What is expected: Two lines in the listing below mark the span: one contains "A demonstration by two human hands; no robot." and one contains "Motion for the". Reproduce both of them and everything between, exactly.

Dataset section:

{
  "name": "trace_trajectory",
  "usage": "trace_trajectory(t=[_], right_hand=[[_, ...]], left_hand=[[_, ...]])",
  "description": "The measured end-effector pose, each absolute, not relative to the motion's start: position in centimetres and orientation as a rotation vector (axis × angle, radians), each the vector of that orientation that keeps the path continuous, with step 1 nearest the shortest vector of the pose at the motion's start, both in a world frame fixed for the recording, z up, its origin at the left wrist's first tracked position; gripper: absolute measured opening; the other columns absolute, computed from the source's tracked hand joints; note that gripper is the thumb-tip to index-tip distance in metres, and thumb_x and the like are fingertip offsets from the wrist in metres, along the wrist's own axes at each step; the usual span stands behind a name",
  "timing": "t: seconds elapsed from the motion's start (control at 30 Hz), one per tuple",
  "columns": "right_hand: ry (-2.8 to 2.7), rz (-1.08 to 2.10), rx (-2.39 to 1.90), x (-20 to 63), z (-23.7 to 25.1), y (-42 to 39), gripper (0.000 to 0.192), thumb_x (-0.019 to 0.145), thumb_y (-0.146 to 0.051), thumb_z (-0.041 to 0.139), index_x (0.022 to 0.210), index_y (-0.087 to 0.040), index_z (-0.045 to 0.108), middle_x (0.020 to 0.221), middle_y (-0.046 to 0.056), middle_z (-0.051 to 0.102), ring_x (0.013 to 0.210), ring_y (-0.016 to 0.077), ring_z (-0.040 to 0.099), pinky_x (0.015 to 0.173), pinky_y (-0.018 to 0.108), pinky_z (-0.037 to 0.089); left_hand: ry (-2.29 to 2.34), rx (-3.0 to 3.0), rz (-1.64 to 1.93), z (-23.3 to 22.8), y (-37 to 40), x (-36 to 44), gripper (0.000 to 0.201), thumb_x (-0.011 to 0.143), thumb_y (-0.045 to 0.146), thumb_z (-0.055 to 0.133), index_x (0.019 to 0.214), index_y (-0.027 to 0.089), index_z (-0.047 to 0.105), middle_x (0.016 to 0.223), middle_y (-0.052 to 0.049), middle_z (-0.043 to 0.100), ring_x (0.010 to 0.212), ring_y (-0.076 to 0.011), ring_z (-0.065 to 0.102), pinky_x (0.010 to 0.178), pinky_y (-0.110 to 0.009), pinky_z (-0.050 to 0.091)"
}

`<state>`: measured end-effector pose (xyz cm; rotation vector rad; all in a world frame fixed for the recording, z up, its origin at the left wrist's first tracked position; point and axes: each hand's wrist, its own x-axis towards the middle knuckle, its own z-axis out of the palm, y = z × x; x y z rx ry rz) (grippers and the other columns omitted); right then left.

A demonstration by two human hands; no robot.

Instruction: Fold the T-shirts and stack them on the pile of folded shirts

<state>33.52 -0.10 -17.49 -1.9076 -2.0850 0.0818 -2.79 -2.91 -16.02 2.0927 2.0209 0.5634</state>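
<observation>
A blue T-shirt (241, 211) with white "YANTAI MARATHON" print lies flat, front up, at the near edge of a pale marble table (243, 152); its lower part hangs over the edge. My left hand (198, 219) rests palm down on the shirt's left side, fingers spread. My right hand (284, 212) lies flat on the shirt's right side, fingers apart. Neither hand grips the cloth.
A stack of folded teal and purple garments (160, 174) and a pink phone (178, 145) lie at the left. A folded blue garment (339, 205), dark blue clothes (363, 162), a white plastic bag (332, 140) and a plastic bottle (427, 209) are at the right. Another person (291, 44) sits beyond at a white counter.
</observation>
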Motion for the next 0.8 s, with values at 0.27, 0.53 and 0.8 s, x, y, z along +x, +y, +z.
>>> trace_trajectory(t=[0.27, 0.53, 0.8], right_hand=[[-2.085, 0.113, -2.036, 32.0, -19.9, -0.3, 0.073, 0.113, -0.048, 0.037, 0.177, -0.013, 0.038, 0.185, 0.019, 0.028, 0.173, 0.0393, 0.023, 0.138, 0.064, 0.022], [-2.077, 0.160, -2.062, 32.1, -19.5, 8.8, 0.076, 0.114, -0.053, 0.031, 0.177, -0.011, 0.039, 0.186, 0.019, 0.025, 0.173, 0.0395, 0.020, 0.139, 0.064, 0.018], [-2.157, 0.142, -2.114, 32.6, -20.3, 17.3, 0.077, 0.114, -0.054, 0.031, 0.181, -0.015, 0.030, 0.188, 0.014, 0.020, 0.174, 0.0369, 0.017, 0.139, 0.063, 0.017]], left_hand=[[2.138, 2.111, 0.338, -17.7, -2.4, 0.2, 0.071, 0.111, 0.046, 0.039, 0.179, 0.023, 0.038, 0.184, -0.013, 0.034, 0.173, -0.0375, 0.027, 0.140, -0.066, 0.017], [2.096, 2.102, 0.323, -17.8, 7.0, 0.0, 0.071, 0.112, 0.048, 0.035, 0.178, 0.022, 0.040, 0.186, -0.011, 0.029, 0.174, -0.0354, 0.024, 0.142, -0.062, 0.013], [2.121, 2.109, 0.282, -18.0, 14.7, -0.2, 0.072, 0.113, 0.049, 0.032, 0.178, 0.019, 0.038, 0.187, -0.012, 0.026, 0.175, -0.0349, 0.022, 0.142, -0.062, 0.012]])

Output for this task:
A demonstration by two human hands; no robot.

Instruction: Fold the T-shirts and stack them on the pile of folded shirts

<state>33.52 -0.10 -17.49 -1.9076 -2.0850 0.0818 -2.79 -2.91 -16.02 2.0927 2.0209 0.5634</state>
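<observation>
A blue T-shirt (241, 211) with white "YANTAI MARATHON" print lies flat, front up, at the near edge of a pale marble table (243, 152); its lower part hangs over the edge. My left hand (198, 219) rests palm down on the shirt's left side, fingers spread. My right hand (284, 212) lies flat on the shirt's right side, fingers apart. Neither hand grips the cloth.
A stack of folded teal and purple garments (160, 174) and a pink phone (178, 145) lie at the left. A folded blue garment (339, 205), dark blue clothes (363, 162), a white plastic bag (332, 140) and a plastic bottle (427, 209) are at the right. Another person (291, 44) sits beyond at a white counter.
</observation>
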Motion for the next 0.8 s, with values at 0.27, 0.53 and 0.8 s, x, y, z along +x, +y, +z.

There is nothing more to this answer.